Your objective
What is needed is a verbatim copy of the data, minus the pictures.
Information Block Start
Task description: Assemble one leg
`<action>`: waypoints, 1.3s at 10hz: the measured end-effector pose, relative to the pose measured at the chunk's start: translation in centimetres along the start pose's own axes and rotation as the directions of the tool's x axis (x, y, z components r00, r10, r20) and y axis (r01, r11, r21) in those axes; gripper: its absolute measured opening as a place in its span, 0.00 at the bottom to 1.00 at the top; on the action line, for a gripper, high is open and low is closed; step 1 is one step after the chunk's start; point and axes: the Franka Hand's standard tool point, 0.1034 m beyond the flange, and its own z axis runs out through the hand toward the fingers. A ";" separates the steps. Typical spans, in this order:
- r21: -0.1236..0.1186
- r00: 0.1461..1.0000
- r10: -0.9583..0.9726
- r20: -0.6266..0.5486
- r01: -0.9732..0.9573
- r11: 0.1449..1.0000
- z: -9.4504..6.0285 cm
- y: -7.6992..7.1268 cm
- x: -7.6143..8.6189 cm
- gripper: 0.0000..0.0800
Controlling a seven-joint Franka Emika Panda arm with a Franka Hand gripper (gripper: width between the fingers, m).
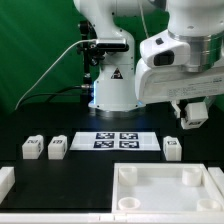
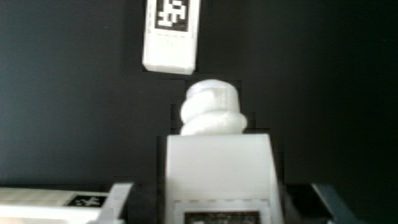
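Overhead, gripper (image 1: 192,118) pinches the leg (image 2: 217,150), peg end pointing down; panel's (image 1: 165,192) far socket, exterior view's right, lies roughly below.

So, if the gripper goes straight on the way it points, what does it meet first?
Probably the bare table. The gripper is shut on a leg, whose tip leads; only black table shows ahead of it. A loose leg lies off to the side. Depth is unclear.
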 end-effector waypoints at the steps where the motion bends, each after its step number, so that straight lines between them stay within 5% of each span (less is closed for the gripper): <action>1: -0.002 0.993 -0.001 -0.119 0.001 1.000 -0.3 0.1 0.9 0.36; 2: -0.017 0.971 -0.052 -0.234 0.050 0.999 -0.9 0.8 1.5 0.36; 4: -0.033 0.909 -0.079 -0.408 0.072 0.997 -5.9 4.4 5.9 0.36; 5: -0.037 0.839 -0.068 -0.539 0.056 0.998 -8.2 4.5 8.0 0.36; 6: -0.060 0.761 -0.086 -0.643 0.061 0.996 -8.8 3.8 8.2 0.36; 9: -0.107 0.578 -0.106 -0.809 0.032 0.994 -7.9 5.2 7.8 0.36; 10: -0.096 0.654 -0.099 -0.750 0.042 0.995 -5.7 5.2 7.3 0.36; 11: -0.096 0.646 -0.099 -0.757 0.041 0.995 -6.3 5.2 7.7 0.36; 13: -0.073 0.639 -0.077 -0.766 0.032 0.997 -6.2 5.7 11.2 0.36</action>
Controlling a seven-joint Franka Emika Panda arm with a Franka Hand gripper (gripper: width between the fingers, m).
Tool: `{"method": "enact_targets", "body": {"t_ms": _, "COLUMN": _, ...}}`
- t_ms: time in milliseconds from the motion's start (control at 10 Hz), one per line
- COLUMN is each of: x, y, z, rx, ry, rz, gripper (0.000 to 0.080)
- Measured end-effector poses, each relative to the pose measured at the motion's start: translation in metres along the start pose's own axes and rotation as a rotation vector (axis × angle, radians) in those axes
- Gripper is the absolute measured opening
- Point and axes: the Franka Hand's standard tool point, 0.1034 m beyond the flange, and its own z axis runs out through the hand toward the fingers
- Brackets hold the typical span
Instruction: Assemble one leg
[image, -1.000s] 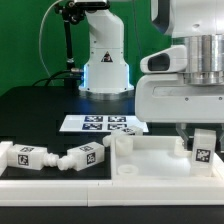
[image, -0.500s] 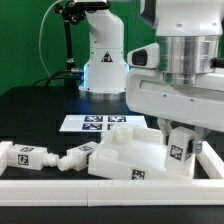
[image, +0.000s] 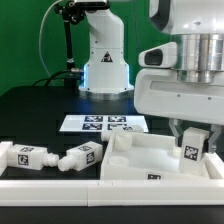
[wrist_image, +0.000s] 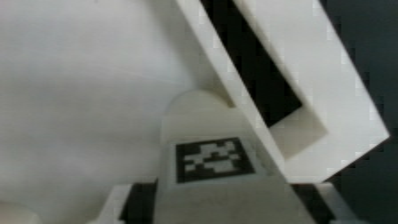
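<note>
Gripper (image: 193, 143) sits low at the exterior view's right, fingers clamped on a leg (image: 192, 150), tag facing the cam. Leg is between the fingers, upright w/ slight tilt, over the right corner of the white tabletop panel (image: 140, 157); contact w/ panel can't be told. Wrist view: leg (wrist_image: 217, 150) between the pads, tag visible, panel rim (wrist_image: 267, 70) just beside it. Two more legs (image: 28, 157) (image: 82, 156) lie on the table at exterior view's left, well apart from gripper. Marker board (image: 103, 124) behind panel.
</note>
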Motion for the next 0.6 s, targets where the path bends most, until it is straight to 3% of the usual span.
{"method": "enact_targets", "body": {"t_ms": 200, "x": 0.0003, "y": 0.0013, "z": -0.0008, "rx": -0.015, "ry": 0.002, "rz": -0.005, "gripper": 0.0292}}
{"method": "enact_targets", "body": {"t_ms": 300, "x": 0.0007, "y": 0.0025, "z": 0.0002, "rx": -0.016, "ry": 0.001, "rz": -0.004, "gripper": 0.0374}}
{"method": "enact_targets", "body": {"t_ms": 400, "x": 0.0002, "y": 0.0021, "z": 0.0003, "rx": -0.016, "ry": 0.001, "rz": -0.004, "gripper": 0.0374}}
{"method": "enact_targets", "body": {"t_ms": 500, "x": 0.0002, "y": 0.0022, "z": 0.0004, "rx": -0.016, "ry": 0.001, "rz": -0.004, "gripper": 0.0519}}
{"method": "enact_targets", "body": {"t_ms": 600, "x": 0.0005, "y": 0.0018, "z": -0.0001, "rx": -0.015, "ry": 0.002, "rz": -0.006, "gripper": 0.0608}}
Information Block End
Response to this task
Task description: Assemble one leg
`<action>`: waypoints, 1.3s at 10hz: the measured end-effector pose, relative to the pose measured at the chunk's start: translation in centimetres along the start pose's own axes and rotation as the directions of the tool's x axis (x, y, z components r00, r10, r20) and y axis (r01, r11, r21) in those axes; gripper: its absolute measured opening as a place in its span, 0.00 at the bottom to 1.00 at the top; on the action line, for a gripper, high is open and low is closed; step 1 is one step after the chunk's start; point and axes: the Franka Hand's standard tool point, 0.1034 m beyond the flange, and its own z axis runs out through the hand toward the fingers. A ";" separates the steps. Typical spans, in this order:
- r21: -0.1236..0.1186
- r00: 0.1461..1.0000
- r10: -0.9583..0.9726
- r20: -0.6266..0.5486
- r01: -0.9732..0.9573
- r11: 0.1449..1.0000
- z: -9.4504..6.0285 cm
- y: -7.6992..7.1268 cm
- x: -7.6143..8.6189 cm
- gripper: 0.0000..0.0800
Controlling a seven-joint Franka Emika Panda arm with a Franka Hand gripper (gripper: width between the fingers, m).
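Overhead, gripper (image 1: 192,118) pinches the leg (image 2: 217,150), peg end pointing down; panel's (image 1: 165,192) far socket, exterior view's right, lies roughly below.

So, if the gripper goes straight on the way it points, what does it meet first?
Probably the bare table. The gripper is shut on a leg, whose tip leads; only black table shows ahead of it. A loose leg lies off to the side. Depth is unclear.
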 end-effector waypoints at the steps where the motion bends, each after its step number, so that straight lines between them stay within 5% of each span (less is closed for the gripper): <action>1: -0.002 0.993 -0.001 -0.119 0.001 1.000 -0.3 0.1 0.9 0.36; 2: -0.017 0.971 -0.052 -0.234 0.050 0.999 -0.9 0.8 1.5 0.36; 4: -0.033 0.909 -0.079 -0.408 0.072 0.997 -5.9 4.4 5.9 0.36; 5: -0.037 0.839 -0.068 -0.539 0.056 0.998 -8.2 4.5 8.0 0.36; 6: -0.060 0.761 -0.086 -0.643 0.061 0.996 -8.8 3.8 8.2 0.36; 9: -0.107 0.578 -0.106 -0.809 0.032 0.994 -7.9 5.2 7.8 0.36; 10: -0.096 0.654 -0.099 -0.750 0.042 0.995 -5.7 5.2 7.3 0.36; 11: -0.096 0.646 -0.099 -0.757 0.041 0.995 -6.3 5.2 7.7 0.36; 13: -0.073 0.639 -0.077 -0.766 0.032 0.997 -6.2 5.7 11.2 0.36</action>
Controlling a seven-joint Franka Emika Panda arm with a Franka Hand gripper (gripper: width between the fingers, m).
Tool: `{"method": "enact_targets", "body": {"t_ms": _, "COLUMN": _, ...}}`
- t_ms: time in milliseconds from the motion's start (control at 10 Hz), one per line
- COLUMN is each of: x, y, z, rx, ry, rz, gripper (0.000 to 0.080)
- Measured end-effector poses, each relative to the pose measured at the motion's start: translation in metres along the start pose's own axes and rotation as a rotation vector (axis × angle, radians) in those axes
- Gripper is the absolute measured opening
- Point and axes: the Franka Hand's standard tool point, 0.1034 m beyond the flange, and its own z axis runs out through the hand toward the fingers
- Brackets hold the typical span
Instruction: Assemble one leg
[image, -1.000s] 
[image, -0.500s] 
[image, +0.000s] 
[wrist_image, +0.000s] 
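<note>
Gripper (image: 193, 143) sits low at the exterior view's right, fingers clamped on a leg (image: 192, 150), tag facing the cam. Leg is between the fingers, upright w/ slight tilt, over the right corner of the white tabletop panel (image: 140, 157); contact w/ panel can't be told. Wrist view: leg (wrist_image: 217, 150) between the pads, tag visible, panel rim (wrist_image: 267, 70) just beside it. Two more legs (image: 28, 157) (image: 82, 156) lie on the table at exterior view's left, well apart from gripper. Marker board (image: 103, 124) behind panel.
</note>
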Motion for the next 0.6 s, targets where the path bends most, until it is straight to 3% of the usual span.
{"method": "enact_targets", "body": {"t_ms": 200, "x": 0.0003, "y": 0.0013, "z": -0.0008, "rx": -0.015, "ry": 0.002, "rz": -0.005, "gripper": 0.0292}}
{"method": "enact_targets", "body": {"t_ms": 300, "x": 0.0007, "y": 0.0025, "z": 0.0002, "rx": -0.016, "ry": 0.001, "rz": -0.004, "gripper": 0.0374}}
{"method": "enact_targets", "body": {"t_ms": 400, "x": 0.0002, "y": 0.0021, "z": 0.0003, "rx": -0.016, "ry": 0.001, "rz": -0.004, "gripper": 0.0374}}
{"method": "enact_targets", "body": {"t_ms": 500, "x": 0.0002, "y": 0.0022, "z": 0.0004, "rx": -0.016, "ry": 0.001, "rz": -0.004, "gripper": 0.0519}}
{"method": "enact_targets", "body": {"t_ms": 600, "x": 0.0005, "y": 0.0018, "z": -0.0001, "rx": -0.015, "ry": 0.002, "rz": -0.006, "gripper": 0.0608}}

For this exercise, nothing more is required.